**Work item**
Below are some records; output exactly the lines from the line with "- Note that" to the line with "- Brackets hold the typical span", both ends kept, and nothing more.

Records from a dataset:
+++

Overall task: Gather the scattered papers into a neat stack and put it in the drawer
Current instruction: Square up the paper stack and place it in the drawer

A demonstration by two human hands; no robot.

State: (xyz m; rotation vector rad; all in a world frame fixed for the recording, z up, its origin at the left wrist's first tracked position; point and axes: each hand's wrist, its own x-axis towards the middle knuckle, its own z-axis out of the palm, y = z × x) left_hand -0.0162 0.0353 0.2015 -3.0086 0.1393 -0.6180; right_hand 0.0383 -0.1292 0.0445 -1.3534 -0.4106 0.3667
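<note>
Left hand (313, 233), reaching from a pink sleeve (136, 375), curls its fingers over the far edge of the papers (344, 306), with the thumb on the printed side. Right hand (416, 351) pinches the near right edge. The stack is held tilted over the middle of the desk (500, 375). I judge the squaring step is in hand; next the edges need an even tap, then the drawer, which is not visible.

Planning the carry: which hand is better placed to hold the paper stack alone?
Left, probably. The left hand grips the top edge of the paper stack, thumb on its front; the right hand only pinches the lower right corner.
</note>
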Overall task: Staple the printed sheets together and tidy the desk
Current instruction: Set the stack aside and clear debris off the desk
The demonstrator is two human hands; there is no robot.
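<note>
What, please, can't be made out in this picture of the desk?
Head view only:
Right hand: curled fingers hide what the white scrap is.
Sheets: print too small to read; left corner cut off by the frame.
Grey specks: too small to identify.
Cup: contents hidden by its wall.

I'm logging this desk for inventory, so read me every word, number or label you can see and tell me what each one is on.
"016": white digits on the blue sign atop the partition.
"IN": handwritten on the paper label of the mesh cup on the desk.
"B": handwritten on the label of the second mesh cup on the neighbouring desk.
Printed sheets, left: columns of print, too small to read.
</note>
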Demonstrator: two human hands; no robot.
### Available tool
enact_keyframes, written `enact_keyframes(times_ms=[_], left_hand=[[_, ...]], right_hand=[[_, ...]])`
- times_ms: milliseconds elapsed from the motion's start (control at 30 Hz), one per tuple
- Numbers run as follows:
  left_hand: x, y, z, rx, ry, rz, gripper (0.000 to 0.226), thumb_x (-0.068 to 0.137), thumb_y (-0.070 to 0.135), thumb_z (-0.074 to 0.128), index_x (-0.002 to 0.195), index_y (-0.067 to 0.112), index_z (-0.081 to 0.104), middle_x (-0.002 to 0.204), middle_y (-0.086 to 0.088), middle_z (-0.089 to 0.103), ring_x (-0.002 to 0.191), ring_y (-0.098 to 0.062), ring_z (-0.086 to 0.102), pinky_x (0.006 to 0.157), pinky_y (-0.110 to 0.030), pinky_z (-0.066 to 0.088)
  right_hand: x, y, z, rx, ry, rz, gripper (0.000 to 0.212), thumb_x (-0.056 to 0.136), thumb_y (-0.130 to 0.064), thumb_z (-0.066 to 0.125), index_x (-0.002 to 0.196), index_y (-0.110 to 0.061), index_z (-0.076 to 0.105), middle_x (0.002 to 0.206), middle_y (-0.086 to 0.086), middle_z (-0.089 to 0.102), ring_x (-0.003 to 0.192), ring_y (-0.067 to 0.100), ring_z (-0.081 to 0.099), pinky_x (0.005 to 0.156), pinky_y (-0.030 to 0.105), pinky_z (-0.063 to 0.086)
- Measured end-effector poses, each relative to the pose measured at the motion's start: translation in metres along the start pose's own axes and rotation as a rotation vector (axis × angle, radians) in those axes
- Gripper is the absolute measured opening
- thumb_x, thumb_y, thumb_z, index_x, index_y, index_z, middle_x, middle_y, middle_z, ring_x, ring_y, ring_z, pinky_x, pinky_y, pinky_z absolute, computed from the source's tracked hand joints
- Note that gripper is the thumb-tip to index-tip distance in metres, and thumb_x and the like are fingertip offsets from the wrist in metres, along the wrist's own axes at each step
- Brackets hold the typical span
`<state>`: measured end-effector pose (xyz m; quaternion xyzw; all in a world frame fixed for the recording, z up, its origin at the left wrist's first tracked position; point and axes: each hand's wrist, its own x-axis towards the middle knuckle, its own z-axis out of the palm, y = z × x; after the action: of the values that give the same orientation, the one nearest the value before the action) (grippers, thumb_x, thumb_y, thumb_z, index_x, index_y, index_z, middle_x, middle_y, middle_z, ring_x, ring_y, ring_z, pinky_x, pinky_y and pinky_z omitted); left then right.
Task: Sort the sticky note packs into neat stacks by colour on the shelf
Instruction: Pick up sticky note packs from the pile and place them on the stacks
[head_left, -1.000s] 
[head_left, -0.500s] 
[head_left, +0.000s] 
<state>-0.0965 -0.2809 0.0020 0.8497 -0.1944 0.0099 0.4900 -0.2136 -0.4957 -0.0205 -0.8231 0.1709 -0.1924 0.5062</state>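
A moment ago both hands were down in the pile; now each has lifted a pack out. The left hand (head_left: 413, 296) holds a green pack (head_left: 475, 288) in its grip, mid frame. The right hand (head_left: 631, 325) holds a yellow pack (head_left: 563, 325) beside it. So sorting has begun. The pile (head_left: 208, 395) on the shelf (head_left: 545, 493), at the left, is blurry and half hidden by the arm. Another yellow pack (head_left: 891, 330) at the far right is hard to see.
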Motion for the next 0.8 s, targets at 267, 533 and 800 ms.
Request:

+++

**Answer to the exercise**
- Note that gripper is the thumb-tip to index-tip distance in metres, and thumb_x and the like are fingertip offsets from the wrist in metres, along the wrist's own axes at each step
- Brackets hold the typical span

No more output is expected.